Auch pa_broon, if that is your treat then have it. Wonder why it doesn't fully hit the spot though?

I had to google Krispy Kreme because I've never heard of the place. :) I don't understand that either. What's happened to the three square (balanced) meals a day? Mind you I don't have that, just a snack during the day and a meal in the evening. Not good routine I know.

I'm starting a list of the best chip shops so as I know where to visit on my travels.

subrosa said...

A red pudding supper was my brother's favourite WY and he still talks about them today - 60 years on.

Unknown said...

There is no better food when you are in a hurry than a Scottish fish supper. Mind you, there is no better Indian meal outside of Calcutta than one enjoyed in Glasgow.

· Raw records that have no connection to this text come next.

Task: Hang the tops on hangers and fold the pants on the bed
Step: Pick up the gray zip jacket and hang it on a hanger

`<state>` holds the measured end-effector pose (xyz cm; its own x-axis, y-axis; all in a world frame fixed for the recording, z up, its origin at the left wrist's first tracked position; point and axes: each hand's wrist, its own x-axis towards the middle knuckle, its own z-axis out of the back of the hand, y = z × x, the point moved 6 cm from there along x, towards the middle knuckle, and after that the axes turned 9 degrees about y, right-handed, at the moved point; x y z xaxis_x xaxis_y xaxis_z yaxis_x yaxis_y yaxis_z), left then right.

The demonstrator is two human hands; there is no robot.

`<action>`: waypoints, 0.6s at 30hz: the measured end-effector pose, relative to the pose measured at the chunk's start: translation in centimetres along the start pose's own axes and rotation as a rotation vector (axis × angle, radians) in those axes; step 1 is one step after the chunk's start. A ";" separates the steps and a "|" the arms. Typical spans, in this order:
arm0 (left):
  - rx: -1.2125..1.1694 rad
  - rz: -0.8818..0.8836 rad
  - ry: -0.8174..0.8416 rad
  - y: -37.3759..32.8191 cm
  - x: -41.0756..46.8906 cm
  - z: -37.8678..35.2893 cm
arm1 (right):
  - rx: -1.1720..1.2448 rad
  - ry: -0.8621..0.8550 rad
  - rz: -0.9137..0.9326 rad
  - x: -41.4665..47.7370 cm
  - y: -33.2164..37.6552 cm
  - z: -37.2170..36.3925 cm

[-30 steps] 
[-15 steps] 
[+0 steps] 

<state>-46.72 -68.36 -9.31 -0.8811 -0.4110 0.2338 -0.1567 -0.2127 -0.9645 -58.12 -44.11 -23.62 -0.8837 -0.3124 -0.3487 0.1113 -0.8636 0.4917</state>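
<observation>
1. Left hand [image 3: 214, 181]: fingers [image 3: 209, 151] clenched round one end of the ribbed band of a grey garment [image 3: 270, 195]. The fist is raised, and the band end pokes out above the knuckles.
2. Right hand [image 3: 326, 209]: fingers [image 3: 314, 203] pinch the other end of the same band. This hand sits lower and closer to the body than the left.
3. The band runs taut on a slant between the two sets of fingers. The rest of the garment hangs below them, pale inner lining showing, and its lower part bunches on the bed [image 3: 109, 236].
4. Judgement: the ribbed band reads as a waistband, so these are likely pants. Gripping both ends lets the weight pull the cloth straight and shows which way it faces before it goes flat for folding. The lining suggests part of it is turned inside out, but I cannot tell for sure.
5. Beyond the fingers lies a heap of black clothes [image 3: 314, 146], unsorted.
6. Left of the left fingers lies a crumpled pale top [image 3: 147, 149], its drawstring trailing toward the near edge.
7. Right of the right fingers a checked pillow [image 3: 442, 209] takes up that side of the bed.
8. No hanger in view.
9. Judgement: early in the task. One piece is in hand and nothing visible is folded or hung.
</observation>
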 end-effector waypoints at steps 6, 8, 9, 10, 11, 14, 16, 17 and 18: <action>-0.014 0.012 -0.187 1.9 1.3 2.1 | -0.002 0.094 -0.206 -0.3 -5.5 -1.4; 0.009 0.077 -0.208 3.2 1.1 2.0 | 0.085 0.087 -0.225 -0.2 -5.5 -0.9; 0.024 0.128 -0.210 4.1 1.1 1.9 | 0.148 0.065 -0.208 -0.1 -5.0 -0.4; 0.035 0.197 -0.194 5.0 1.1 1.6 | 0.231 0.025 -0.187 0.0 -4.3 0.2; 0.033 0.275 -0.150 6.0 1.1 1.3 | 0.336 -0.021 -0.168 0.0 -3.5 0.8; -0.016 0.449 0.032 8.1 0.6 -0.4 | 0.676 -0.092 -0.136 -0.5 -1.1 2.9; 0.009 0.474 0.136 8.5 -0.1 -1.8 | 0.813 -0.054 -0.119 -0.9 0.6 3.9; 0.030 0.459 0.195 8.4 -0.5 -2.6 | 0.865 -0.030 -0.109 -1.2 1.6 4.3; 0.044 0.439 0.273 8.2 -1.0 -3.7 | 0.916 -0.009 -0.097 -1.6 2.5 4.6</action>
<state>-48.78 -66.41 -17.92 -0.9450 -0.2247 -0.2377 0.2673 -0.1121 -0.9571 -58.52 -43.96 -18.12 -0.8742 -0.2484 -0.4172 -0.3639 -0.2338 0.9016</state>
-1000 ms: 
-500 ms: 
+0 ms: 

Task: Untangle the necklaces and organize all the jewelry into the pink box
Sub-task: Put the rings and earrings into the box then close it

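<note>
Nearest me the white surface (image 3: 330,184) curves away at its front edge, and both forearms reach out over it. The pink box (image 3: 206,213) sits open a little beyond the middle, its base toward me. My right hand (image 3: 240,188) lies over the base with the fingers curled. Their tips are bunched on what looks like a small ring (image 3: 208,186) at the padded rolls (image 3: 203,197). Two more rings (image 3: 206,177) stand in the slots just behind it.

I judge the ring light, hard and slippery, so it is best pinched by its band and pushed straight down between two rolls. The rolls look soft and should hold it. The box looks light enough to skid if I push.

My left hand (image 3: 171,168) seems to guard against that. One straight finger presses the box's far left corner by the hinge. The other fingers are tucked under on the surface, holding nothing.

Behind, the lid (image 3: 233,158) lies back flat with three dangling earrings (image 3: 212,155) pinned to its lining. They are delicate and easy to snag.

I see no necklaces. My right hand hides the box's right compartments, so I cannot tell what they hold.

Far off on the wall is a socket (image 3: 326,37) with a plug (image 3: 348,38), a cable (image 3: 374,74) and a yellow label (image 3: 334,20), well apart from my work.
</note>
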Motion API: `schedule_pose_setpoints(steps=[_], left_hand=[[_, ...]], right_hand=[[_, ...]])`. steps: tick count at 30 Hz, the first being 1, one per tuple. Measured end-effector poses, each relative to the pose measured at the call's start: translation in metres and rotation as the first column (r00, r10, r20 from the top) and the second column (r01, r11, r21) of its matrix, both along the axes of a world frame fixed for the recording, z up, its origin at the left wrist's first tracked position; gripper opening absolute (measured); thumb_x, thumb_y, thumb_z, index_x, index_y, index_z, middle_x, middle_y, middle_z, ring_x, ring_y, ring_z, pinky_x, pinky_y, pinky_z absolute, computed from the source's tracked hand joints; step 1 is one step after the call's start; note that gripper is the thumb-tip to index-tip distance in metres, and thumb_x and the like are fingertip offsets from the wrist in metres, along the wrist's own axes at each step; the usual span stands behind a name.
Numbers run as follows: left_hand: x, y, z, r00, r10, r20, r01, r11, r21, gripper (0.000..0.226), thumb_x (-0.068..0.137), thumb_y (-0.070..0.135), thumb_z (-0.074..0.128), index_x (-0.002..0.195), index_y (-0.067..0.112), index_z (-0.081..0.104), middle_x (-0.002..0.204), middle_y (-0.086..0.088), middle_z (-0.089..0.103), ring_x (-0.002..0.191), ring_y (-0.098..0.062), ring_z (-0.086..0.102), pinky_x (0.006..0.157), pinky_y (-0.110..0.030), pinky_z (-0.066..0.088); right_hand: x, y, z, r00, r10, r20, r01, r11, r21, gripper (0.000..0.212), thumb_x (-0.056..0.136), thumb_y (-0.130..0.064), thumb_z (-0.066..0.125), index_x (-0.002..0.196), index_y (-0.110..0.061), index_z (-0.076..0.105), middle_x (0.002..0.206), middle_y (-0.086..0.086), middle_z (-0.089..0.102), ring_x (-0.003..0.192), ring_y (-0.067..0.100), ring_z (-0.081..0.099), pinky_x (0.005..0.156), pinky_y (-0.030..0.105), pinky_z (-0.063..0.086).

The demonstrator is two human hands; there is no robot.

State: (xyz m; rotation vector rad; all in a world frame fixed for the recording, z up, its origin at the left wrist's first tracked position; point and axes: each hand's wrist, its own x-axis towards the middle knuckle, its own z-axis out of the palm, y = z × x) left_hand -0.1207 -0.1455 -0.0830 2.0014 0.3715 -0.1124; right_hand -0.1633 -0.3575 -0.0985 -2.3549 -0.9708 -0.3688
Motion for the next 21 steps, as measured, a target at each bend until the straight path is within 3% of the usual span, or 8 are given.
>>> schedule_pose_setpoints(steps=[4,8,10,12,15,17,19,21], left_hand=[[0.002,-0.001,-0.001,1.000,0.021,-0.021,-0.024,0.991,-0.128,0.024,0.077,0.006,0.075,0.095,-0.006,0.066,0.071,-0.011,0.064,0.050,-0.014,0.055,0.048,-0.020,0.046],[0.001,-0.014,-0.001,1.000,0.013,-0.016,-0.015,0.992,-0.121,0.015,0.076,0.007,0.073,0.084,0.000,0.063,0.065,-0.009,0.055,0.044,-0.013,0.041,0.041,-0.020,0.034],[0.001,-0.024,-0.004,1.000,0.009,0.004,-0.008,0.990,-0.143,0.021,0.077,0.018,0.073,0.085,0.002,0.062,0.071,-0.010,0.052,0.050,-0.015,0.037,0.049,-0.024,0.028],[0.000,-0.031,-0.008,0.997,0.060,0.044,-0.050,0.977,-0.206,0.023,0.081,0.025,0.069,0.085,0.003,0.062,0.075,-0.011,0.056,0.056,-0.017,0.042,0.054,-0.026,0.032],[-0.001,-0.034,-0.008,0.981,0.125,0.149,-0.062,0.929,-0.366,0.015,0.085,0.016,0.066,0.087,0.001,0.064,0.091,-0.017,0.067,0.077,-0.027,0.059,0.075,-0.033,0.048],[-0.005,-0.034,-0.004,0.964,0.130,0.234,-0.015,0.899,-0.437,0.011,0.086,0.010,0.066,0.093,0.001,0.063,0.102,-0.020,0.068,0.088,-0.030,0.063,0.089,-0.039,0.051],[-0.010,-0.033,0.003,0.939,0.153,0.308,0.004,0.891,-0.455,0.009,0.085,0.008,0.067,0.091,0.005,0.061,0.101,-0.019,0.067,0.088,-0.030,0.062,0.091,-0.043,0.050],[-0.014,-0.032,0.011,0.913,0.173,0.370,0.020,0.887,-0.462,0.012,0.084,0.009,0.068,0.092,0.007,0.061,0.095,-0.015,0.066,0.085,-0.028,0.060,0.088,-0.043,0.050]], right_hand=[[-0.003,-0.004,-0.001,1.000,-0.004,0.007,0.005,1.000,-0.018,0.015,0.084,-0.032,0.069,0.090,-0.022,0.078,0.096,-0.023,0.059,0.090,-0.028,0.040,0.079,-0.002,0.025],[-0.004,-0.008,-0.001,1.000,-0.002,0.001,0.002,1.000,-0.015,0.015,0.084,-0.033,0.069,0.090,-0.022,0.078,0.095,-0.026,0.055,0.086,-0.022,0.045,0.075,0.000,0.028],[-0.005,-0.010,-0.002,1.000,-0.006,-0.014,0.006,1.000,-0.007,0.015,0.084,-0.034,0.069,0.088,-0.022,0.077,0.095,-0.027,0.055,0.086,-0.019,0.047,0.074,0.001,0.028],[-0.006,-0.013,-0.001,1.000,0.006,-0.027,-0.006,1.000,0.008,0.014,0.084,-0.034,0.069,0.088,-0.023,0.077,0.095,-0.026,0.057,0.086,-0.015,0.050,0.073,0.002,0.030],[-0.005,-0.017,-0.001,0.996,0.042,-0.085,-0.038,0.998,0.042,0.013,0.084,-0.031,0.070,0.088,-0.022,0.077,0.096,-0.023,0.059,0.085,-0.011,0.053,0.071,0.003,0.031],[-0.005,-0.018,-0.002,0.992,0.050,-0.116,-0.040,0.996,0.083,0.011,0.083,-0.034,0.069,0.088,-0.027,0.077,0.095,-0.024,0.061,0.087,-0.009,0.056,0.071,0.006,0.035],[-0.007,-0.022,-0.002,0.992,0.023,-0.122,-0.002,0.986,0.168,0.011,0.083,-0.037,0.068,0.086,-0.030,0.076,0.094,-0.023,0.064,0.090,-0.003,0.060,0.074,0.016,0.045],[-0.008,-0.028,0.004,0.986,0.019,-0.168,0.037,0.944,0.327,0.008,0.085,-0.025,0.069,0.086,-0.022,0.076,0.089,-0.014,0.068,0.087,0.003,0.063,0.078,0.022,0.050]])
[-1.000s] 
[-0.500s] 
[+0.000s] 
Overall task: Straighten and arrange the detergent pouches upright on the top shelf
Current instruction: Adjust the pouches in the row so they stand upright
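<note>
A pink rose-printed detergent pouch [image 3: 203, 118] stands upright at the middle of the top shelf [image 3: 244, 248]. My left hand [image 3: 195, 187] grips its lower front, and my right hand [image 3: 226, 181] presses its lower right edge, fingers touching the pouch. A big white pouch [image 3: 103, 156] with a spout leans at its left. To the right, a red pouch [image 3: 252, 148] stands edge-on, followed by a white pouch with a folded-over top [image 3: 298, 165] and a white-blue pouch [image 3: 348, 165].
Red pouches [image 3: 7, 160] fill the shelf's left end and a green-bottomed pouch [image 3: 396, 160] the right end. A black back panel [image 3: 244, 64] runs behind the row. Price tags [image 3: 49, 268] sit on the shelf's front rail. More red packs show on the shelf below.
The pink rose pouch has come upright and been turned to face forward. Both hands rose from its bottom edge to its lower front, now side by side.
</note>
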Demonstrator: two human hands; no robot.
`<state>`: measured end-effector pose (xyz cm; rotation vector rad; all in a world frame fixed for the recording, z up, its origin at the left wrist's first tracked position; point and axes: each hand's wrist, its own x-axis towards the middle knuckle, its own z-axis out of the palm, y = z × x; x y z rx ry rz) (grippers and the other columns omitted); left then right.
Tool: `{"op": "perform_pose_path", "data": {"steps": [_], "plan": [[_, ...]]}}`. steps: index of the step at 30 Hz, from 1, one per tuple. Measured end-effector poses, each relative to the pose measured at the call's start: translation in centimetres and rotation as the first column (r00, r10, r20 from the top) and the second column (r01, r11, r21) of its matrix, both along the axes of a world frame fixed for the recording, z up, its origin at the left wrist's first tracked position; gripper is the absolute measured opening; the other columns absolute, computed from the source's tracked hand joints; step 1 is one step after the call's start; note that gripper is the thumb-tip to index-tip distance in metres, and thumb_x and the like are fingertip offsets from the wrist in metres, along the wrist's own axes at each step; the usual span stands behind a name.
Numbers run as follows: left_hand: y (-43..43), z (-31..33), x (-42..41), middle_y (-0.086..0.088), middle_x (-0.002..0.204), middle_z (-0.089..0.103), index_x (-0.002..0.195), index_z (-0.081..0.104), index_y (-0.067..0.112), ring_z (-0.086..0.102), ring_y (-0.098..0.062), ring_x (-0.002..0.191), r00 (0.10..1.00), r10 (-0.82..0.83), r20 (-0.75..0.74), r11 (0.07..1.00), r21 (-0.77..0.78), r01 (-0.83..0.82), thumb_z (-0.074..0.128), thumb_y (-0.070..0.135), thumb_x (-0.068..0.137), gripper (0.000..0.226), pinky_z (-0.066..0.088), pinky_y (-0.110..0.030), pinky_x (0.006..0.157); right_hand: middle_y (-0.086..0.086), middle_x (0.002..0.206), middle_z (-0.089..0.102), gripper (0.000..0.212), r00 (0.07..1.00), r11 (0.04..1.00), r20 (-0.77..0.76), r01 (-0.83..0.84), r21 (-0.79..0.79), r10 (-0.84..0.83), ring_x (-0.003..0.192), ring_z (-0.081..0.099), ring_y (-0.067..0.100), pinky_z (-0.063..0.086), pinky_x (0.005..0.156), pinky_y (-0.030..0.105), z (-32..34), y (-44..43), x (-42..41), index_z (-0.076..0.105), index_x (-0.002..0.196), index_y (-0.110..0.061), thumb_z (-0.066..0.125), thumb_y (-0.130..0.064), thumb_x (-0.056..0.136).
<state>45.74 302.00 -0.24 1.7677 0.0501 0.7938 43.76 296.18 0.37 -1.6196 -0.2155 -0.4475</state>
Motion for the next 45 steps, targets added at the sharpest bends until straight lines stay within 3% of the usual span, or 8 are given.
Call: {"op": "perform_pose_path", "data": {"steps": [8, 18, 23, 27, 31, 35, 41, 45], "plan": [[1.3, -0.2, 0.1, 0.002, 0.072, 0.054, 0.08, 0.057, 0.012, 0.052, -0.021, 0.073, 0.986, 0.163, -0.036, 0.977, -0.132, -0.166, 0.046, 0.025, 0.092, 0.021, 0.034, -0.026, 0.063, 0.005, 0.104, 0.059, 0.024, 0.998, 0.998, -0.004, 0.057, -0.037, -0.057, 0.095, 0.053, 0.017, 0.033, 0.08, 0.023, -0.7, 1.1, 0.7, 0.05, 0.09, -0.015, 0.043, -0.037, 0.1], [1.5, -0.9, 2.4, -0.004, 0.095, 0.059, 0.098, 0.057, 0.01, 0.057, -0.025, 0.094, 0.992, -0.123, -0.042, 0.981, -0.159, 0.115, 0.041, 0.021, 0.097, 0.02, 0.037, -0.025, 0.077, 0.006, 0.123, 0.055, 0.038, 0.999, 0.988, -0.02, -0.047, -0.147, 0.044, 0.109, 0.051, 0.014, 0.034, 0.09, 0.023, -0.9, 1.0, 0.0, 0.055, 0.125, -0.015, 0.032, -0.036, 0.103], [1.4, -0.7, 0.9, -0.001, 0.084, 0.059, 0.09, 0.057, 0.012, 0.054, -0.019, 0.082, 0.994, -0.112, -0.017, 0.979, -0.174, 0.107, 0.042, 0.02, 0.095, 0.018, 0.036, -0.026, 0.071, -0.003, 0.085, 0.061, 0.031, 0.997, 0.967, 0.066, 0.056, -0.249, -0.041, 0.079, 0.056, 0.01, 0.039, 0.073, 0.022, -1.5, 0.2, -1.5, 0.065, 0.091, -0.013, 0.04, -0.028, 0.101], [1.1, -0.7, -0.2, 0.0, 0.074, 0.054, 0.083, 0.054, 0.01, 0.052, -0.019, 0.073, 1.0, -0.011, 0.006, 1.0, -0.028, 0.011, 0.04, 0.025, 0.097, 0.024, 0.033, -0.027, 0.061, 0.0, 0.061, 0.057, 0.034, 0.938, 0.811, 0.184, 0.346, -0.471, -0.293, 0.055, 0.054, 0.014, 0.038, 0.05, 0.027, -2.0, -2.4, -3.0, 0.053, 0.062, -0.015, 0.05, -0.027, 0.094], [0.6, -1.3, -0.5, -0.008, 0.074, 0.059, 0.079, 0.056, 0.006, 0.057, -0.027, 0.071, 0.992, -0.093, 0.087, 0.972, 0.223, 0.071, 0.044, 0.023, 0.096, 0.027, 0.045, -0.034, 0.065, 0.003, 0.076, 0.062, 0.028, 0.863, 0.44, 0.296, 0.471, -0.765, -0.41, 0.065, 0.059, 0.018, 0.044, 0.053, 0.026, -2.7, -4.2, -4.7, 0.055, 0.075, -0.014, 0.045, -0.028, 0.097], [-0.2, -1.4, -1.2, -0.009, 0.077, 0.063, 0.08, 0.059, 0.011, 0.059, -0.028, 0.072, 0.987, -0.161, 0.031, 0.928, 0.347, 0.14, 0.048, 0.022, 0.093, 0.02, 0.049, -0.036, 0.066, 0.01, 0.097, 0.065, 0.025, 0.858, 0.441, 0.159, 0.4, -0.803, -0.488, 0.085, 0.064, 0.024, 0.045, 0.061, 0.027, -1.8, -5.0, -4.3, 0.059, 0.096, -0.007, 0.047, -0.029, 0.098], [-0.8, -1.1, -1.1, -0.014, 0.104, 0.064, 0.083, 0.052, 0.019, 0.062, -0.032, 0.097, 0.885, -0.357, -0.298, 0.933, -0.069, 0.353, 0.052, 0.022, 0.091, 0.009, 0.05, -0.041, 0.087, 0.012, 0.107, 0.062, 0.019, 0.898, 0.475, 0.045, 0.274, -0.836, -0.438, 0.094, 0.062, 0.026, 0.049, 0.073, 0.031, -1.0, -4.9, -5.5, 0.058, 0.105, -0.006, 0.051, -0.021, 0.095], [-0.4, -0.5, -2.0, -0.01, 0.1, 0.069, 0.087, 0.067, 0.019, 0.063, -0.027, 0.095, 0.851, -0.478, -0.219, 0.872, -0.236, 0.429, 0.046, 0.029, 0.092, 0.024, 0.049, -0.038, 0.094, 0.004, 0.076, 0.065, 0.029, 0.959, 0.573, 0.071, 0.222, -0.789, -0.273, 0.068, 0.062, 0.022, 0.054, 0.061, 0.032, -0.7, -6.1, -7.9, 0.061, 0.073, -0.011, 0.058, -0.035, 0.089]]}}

Scotland, the only country in the world where Coca Cola and McDonalds are shunned.

Brian said...


The red sausage shown on wikipedia looks more wholesome than a horrid fat-filled saveloy.

Do they have scallops in Scotland? I mean large slices of potato dipped in batter and deep-fried.

JuliaM said...

Yorkshire fish & chips, fried in beef dripping! No better treat. And who would want to eat it all the time? Even lobster would pall, if it was all you ate...

Perhaps that's the problem - it isn't the type or variety of the food, but that nothing is anticipated any more? Everything is on demand - tv, books, food...

subrosa said...

Brian, red pudding looked good really, I just didn't like the taste. They were chubby looking sausages for want of another explanation.

Aye we do in some places. They're not called scallops though. Scallops are seafood here. We call them fritters.

subrosa said...

Well not all the time Julia, only when you needed a takeaway.

Very true, your last paragraph.

subrosa said...

I've never had a Glaswegian curry Chef but it's one of my ambitions. Always seem to eat Italian when there. Don't know why.